ASSIGNED TASK: Would you print the lines below exactly, beginning at the line that has "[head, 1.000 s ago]" and stopping after the line that has "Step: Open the"? Only those lines, and no pictures.

TASK INPUTS:
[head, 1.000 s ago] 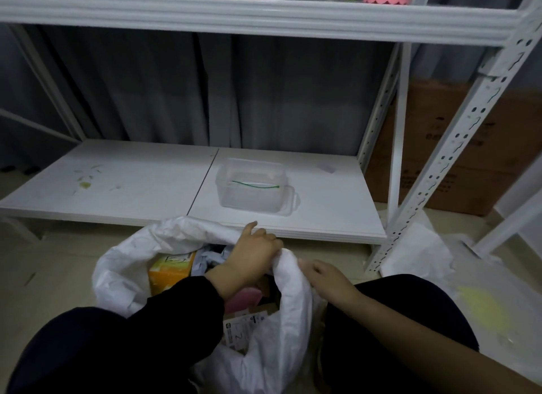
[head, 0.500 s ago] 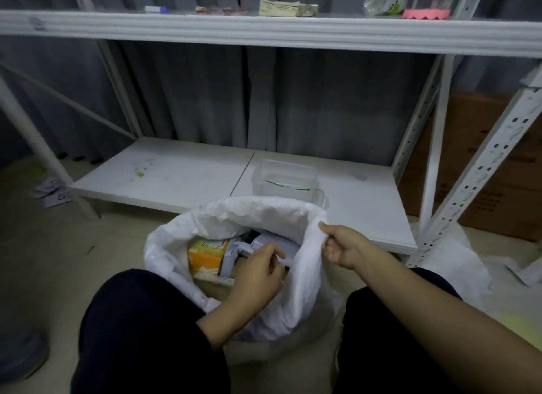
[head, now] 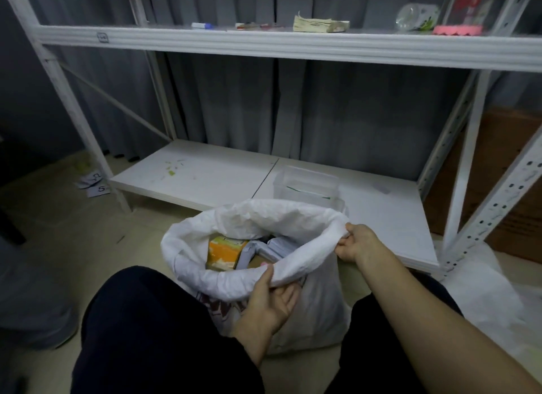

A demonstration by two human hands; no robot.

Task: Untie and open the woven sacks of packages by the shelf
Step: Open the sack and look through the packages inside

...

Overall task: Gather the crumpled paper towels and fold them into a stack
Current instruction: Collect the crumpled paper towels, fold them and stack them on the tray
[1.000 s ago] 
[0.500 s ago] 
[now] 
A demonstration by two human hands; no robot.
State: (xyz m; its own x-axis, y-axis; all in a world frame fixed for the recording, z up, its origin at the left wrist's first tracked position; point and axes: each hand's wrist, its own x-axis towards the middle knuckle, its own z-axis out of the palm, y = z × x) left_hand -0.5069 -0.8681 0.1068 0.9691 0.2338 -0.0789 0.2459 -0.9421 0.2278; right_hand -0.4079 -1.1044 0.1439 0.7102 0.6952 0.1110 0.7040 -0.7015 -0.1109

RESPONSE TO THIS EXERCISE:
[head, 1.000 s ago] 
[head, 0.500 s ago] 
[head, now] 

A demonstration by two human hands; no robot.

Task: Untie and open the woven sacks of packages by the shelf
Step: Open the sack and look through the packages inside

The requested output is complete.